» **DIRECTIONS FOR THIS TASK**
Only the lines of the data below from the one with "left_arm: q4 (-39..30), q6" through the one with "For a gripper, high" are wanted. Repeat them exactly.

#### SOURCE MATERIAL

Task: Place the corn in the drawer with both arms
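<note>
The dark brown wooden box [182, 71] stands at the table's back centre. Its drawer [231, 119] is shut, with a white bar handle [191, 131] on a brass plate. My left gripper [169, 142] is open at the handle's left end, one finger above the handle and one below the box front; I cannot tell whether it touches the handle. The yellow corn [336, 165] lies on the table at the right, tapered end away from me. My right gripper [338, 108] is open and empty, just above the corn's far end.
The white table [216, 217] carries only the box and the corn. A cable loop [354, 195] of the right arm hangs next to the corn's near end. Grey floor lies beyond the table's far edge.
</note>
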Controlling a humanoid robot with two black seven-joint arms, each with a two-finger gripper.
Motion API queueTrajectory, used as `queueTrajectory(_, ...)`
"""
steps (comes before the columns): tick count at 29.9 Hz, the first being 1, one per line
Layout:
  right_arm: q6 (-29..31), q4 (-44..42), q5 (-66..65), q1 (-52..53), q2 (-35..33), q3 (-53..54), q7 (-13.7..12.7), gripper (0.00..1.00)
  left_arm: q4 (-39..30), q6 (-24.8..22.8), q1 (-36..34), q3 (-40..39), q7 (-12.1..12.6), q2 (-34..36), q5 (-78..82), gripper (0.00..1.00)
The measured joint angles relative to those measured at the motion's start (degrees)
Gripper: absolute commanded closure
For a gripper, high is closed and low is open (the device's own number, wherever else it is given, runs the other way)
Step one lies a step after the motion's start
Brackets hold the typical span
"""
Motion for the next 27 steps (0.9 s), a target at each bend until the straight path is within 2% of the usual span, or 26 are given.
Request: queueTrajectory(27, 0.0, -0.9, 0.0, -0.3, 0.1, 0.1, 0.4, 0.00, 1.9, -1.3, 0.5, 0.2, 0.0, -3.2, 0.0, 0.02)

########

» **RESPONSE**
  left_arm: q4 (-39..30), q6 (-24.8..22.8), q1 (-36..34), q3 (-40..39), q7 (-12.1..12.6), q2 (-34..36), q5 (-78..82), gripper (0.00..1.00)
The measured joint angles relative to those measured at the motion's start (degrees)
Gripper: absolute commanded closure
For a gripper, high is closed and low is open (the device's own number, wherever else it is given, runs the other way)

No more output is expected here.